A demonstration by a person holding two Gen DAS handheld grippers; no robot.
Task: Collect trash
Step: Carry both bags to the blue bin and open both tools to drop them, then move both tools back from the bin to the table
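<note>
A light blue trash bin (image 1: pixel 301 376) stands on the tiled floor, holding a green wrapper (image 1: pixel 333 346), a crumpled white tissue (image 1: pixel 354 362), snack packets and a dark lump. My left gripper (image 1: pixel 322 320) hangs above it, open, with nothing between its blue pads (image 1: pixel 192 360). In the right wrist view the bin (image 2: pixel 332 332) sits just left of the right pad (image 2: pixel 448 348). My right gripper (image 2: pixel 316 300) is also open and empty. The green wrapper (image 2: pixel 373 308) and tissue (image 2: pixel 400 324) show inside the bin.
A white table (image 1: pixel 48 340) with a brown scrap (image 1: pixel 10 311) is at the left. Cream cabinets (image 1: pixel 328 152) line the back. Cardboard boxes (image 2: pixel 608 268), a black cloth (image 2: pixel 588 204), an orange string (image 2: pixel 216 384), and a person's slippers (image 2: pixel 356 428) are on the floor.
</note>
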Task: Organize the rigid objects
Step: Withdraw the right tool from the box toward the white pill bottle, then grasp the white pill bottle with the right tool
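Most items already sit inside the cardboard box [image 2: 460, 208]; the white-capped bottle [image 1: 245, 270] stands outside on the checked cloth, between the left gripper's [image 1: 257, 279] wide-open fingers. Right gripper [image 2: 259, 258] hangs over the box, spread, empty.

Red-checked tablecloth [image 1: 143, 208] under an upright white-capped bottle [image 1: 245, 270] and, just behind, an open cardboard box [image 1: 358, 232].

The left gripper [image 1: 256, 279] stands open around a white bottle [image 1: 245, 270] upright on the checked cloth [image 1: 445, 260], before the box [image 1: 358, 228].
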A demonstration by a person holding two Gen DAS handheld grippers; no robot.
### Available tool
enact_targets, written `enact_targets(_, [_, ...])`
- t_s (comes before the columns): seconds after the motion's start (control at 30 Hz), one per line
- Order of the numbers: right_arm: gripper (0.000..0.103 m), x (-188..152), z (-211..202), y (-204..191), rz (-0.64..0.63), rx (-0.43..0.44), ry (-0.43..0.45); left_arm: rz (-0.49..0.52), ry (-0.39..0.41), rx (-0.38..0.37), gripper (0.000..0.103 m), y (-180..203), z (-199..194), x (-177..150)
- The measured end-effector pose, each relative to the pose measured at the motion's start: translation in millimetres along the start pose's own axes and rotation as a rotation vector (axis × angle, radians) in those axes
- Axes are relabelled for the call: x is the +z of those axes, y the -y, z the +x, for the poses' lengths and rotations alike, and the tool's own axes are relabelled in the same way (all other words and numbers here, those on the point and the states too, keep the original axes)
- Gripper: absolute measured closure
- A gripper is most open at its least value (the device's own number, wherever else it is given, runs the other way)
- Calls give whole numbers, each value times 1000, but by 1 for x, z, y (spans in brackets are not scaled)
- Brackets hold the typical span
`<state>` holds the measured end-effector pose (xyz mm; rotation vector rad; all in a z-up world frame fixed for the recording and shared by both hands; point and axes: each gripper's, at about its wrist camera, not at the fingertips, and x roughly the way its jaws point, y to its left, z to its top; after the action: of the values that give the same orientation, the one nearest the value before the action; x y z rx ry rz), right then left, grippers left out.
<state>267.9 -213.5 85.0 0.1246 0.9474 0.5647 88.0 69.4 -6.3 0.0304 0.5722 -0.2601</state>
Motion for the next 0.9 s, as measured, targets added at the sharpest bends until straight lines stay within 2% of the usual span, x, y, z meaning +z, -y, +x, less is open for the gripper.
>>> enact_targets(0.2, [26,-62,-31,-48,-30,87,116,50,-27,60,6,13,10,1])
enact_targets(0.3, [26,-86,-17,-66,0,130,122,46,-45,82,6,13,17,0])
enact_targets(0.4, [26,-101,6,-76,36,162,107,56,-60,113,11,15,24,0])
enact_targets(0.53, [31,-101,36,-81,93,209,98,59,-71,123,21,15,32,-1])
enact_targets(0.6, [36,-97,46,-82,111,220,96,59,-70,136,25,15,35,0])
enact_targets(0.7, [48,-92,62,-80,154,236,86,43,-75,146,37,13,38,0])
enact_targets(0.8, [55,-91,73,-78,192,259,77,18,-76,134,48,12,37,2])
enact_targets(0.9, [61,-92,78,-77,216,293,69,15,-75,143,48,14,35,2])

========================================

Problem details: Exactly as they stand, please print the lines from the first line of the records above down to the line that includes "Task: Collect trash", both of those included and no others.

Task solution:
A demonstration by a person holding two Gen DAS handheld grippers; no robot.
Task: Collect trash

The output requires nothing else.